Seulement, naturellement, il y en avait un qui marchait en avant et l’autre le suivait à reculons, comme un crabe. Ils avaient appris à marcher rapidement indistinctement dans les deux sens et vraiment ils étaient arrivés à une adresse qui surprenait tous ceux qui les voyaient tous les jours dans le village.

Mais un beau jour, ils avaient près de six ans, ils plongèrent tous les leurs dans la plus profonde des stupéfactions, des craintes et des admirations, en même temps.

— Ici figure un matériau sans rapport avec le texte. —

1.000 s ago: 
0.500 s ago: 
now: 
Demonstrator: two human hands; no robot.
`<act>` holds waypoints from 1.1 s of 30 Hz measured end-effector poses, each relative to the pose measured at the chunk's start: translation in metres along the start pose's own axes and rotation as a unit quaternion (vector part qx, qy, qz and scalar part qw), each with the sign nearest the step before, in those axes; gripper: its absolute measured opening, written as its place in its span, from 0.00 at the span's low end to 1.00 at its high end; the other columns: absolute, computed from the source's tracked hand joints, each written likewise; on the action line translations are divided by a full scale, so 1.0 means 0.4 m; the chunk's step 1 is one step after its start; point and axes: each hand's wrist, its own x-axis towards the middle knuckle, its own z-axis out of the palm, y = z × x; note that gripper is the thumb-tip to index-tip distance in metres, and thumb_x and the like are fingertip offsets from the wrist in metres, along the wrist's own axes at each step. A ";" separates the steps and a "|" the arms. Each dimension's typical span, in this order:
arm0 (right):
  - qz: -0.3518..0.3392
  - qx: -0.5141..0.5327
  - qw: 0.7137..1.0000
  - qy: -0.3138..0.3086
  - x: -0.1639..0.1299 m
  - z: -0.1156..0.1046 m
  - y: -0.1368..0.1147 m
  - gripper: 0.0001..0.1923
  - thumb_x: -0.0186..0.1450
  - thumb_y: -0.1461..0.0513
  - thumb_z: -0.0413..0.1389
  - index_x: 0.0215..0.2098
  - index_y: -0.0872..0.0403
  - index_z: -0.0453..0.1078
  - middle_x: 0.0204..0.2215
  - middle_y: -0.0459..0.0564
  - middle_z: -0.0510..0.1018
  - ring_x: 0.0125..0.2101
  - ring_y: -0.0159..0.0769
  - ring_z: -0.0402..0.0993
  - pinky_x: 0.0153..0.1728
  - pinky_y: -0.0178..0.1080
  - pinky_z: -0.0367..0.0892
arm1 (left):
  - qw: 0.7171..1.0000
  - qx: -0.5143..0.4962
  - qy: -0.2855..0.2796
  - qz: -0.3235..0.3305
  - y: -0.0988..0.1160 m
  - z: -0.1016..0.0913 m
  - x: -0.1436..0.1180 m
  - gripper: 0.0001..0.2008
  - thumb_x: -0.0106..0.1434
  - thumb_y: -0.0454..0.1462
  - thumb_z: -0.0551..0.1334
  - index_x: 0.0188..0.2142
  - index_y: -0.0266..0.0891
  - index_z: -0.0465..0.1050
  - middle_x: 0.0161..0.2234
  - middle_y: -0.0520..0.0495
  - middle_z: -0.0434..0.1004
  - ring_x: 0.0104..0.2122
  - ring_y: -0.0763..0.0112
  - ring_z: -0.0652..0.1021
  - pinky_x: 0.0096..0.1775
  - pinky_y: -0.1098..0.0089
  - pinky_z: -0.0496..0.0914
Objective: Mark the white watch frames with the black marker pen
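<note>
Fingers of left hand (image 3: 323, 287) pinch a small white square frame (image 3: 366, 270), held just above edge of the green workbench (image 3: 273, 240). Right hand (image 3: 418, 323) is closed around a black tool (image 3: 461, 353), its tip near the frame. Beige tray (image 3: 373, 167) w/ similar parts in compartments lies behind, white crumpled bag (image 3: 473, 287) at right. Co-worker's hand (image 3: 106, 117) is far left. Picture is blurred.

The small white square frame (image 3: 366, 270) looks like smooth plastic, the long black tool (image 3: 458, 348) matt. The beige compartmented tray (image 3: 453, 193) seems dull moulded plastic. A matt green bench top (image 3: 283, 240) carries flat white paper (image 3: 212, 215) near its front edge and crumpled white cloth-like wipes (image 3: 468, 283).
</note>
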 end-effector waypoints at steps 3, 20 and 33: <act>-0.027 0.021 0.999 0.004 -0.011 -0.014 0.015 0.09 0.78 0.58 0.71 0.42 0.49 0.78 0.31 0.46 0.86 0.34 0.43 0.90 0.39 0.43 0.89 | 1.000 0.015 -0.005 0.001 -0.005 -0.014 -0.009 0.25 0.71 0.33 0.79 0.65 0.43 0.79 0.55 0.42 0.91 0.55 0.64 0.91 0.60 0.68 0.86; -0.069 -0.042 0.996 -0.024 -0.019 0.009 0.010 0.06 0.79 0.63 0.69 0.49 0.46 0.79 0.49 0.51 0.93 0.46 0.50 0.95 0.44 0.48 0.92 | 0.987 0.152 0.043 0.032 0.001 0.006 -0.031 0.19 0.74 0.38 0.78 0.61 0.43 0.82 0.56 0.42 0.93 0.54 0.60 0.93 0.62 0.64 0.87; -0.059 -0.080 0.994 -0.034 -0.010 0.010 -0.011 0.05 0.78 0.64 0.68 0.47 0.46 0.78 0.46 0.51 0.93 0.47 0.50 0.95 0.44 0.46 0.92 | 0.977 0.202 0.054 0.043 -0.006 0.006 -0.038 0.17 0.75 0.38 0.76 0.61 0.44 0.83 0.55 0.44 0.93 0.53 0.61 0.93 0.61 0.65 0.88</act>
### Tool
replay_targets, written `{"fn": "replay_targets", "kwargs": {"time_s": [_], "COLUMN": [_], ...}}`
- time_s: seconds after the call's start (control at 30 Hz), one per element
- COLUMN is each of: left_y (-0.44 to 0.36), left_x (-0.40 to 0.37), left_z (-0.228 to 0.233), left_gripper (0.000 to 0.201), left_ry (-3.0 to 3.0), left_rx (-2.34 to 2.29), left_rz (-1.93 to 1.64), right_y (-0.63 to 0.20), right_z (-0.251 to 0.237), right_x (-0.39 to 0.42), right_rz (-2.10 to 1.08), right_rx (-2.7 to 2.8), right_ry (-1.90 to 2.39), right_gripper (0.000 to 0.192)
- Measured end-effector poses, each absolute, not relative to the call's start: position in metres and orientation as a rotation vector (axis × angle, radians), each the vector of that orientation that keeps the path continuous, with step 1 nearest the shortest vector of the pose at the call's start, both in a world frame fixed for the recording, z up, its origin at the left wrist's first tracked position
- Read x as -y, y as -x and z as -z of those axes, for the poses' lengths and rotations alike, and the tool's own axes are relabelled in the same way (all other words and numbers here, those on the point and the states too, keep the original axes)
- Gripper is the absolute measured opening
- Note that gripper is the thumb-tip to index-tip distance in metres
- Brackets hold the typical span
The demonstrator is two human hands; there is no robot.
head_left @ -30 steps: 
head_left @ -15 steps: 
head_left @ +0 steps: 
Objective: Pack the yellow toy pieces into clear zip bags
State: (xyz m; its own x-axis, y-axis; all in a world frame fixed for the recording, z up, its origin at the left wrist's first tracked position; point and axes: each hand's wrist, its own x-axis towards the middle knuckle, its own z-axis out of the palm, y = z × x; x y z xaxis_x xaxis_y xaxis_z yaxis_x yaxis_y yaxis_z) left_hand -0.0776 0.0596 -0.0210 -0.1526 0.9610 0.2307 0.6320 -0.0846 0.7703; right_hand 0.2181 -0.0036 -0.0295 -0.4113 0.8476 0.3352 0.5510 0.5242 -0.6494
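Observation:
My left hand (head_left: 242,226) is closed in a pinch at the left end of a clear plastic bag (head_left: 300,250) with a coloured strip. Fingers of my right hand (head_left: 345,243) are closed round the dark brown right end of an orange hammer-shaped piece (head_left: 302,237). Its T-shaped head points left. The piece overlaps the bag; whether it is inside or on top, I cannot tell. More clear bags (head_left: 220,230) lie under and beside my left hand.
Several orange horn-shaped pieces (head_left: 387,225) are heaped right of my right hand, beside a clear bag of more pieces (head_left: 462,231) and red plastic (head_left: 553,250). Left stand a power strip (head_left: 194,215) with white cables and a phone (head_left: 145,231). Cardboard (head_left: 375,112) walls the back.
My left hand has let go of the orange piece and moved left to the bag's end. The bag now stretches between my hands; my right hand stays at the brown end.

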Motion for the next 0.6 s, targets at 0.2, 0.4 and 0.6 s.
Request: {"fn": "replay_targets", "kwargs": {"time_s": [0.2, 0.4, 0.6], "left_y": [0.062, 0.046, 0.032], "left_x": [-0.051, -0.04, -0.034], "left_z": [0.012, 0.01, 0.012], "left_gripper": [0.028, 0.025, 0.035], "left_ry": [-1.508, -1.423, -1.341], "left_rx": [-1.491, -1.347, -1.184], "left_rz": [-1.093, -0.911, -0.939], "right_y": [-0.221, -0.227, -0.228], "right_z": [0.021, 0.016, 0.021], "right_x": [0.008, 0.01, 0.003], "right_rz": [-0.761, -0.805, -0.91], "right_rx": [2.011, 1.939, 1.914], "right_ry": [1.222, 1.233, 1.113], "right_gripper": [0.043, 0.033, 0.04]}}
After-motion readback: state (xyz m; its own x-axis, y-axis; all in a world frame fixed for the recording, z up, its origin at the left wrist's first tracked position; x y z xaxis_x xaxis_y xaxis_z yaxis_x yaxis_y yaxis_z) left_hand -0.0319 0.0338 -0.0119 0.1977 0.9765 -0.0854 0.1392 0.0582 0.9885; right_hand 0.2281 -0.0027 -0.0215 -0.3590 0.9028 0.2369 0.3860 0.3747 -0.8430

L’un des deux s’était redressé crânement sur ses pieds et l’autre plus crânement encore, c’est bien le cas de le dire, se tenait en équilibre la tête en bas sur celle de son frère, une simple badine entre les mains pour garder plus facilement l’équilibre et les jambes tantôt droites, tantôt recourbées avec grâce et nonchalance dans le vide.

Seulement au bout d’une demi-heure, il se plaignit que le sang lui descendait à la tête et il demanda à changer de position et après un instant d’hésitation, il ne tarda pas à remplacer son frère et à le porter à son tour sur sa tête.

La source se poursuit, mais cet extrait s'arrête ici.